Ca a été très intéressant. La première réaction ne se fait pas attendre :
Testeur : ” et maintenant je lui dis quoi ? “
Moi : “ce que tu veux qu’elle fasse”
Testeur (dérouté) : “mais je dois lui dire comment pour qu’elle comprenne ce que je veux ?”
Moi : “comme tu me le dirais à moi”
Testeur : “donc j’écris ce que je veux ? ” (en l’occurence à ce stade il voulait afficher la liste d’opérateurs préalablement triés par le moteur d’analyse sémantique)
Moi : “oui, vas-y”
Testeur : “mais elle va comprendre ce que je vais dire ?”
Moi : “on verra bien, essaie”
Il écrit “affiche la liste” et crac la liste apparaît à l’écran.

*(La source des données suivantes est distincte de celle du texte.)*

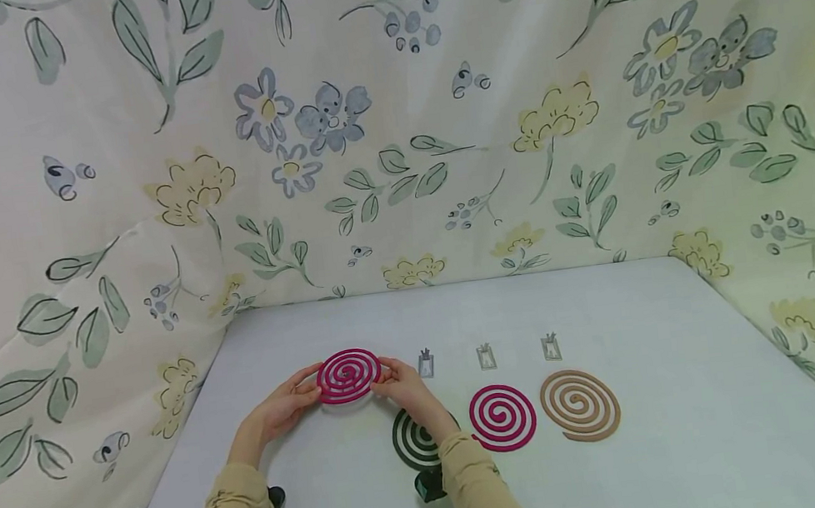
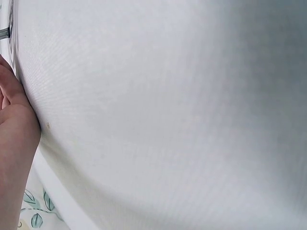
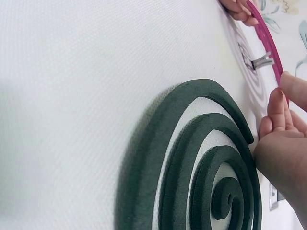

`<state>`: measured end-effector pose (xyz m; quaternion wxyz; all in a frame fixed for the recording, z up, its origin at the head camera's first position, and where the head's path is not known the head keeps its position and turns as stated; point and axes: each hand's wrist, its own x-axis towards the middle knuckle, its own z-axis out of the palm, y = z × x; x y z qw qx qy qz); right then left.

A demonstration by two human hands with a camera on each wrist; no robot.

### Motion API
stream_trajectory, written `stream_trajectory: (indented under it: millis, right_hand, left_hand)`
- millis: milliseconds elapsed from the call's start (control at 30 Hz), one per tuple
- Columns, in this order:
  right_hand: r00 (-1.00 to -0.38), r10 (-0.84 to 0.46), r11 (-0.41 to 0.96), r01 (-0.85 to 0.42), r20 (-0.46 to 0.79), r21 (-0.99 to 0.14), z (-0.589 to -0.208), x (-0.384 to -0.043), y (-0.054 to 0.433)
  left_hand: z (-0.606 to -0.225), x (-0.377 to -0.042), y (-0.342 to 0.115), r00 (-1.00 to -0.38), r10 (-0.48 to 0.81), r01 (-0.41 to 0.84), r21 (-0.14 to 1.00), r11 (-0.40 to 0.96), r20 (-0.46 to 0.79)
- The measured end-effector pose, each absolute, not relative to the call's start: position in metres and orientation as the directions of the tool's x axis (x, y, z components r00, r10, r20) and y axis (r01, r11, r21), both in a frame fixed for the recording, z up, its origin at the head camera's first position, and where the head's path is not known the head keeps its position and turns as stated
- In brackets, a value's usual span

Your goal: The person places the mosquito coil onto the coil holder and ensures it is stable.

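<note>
A magenta mosquito coil (image 1: 348, 372) is held level just above the table. My left hand (image 1: 282, 408) pinches its left edge and my right hand (image 1: 403, 387) pinches its right edge between thumb and fingers. Below the coil, in the right wrist view, a small metal stand (image 3: 263, 61) juts from its underside, with the coil's shadow beneath. Partly hidden by my right forearm lies a dark green coil (image 3: 173, 167). Only part of the left hand (image 2: 12, 96) enters the left wrist view.
To the right lie a second magenta coil (image 1: 502, 417) and a tan coil (image 1: 580, 405). Behind them stand metal coil holders: a left one (image 1: 426, 365), a middle one (image 1: 486, 357) and a right one (image 1: 551, 348). Floral cloth (image 1: 405, 229) hangs behind the white table (image 1: 702, 455).
</note>
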<state>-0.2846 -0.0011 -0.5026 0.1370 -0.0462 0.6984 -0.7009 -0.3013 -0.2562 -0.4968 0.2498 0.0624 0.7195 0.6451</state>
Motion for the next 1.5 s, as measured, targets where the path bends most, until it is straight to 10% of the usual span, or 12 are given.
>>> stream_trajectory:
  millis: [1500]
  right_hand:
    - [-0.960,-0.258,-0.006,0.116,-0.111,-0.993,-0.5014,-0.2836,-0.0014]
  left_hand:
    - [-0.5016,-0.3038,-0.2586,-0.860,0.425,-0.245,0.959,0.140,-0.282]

Ce qui est vraiment intéressant c’est de constater à quel point nos usages du web sont ultra-conditionnés par des outils et interfaces. Dès qu’on peut enfin dire ce qu’on veut comme on le veut à la machine pour qu’elle l’exécute, c’est la déroute… On en est (ça a été la réaction des 3 personnes présentes) à essayer d’anticiper les réactions de la machine et à calculer ce qu’on doit dire pour que la machine comprenne, comme s’il était admis, normal et naturel que *nous* devions nous adapter à elle, et non l’inverse.
Second test, même stade :
Elle (finaude) : “je vais lui dire autrement on verra bien…”
Elle entre “les opérateurs” au clavier et la liste apparaît aussi, avec ses critères à elle.
Elle : “comment c’est possible ?”
Là on est dans un autre cas de figure : nous sommes tellement habitués au scénario “une action identique provoque toujours un résultat identique, une action différente provoque toujours une réaction différente” qu’une sorte d’incompréhension se manifeste.
Troisième testeur :
Il entre “bonjour”. Le bot lui répond “bonjour, que voulez-vous faire ?”
Il entre un truc aberrant.
Le bot : “ désolé je n’ai pas compris, vous pouvez me le redire autrement SVP”
Il enchaîne ensuite sur des dials attendus et le bot peut poursuivre sa démarche logique d’analyse sémantique des réponses reçues.
Il entre ensuite “ramasser” comme action à entreprendre.
Le bot lui répond : “vous voulez une collecte de vos déchets, c’est ça ?”
Premières conclusions à chaud
L’écueil principal de ce type d’outils un peu en décalage avec les usages est le léger “stade de stupéfaction” initial. On ne sait pas exactement quoi faire ni quoi dire. Autant avec un être humain à côté de soi on saurait lui dire “où puis-je faire valoriser cette pile de vieux cartons et de vieux journaux ?”, autant le dire de cette façon à une machine nous paraît inutile car présupposé incompréhensible.
Et quand ça marche, quand la machine réagit comme un être humain en posant les questions nécessaires à la préparation d’une réponse finale pertinente, c’est alors l’effet waow qui prend le relais. Il y a donc encore beaucoup de travail pour rendre cet outil plus “amical” - au sens où on se confie à lui en toute insouciance des conséquences présupposées et en toute inconscience qu’il ne s’agit que d’un système numérique.